Les chambres de commerce des deux régions demandent l’adoption rapide du projet de loi 3, qui vise à mieux protéger la représentativité des électeurs.
« Nos régions doivent conserver une voix forte à l’Assemblée nationale afin que nos enjeux soient pleinement entendus. La représentation politique est essentielle pour défendre les réalités économiques, sociales et territoriales propres à la Gaspésie et à l’est de Montréal », a déclaré Valentine Palma, directrice générale de la Chambre de commerce et d’industrie de la Baie-des-Chaleurs.
Leur crainte est simple : perdre une circonscription, ce serait moins de poids politique à l’Assemblée nationale. Selon les représentants économiques, la démocratie ne peut pas seulement se calculer au nombre d’électeurs. Elle doit aussi tenir compte des réalités du territoire, de l’éloignement et des besoins des communautés.
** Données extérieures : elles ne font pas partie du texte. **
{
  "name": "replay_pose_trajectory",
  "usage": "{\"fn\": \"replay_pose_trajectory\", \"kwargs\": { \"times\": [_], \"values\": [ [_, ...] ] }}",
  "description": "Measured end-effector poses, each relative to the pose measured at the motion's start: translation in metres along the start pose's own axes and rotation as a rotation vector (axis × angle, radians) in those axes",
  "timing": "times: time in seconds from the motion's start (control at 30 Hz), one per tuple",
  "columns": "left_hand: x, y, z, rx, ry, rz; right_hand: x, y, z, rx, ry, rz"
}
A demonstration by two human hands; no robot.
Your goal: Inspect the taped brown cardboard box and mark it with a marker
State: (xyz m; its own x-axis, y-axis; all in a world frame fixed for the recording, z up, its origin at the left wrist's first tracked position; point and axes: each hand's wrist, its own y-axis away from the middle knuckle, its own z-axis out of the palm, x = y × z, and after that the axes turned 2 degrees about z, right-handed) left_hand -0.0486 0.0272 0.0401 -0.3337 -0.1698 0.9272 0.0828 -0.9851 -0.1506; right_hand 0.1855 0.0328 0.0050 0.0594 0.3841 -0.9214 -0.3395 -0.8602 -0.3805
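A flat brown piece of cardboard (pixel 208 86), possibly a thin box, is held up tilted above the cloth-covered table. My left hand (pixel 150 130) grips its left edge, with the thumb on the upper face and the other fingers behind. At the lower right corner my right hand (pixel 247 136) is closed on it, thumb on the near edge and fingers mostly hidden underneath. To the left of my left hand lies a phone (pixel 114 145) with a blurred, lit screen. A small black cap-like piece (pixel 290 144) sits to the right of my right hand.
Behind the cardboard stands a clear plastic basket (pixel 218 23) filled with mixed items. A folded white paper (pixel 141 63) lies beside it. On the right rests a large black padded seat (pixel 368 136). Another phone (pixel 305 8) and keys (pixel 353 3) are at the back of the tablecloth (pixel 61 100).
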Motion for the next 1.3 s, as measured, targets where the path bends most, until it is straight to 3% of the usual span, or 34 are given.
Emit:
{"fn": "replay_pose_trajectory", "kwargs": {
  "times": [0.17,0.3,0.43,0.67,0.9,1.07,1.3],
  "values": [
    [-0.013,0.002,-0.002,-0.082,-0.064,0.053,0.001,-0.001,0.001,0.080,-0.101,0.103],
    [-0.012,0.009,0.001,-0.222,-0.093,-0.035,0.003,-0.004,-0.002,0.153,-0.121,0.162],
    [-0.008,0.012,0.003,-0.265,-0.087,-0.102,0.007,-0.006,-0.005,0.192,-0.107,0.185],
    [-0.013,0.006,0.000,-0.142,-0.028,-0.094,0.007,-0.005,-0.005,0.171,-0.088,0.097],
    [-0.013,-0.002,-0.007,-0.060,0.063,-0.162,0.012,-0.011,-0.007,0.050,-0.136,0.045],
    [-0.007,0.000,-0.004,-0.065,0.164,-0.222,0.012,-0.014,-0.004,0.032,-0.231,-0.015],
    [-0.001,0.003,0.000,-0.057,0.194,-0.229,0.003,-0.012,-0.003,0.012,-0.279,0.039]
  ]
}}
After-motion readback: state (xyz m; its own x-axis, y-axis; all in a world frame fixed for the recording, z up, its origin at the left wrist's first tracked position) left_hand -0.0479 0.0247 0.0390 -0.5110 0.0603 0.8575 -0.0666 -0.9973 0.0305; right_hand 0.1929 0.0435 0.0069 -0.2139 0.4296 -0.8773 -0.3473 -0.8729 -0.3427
« Retirer une circonscription à l’est de Montréal ou en Gaspésie affaiblirait des régions qui ont historiquement dû se battre pour se faire entendre. Appuyé par les quatre partis officiellement reconnus à l’Assemblée nationale, le projet de loi 3 doit être adopté d’ici la fin de la session parlementaire afin d’assurer une représentation équitable des citoyens, de renforcer la confiance envers nos institutions démocratiques et de permettre une réflexion durable sur l’avenir de notre carte électorale », a déclaré Jean-Denis Charest, président-directeur général de la Chambre de commerce de l’est de Montréal.
Mme Palma et M. Charest ont profité de cette journée de rencontre pour échanger avec des élus et porte-parole pour faire entendre leurs préoccupations.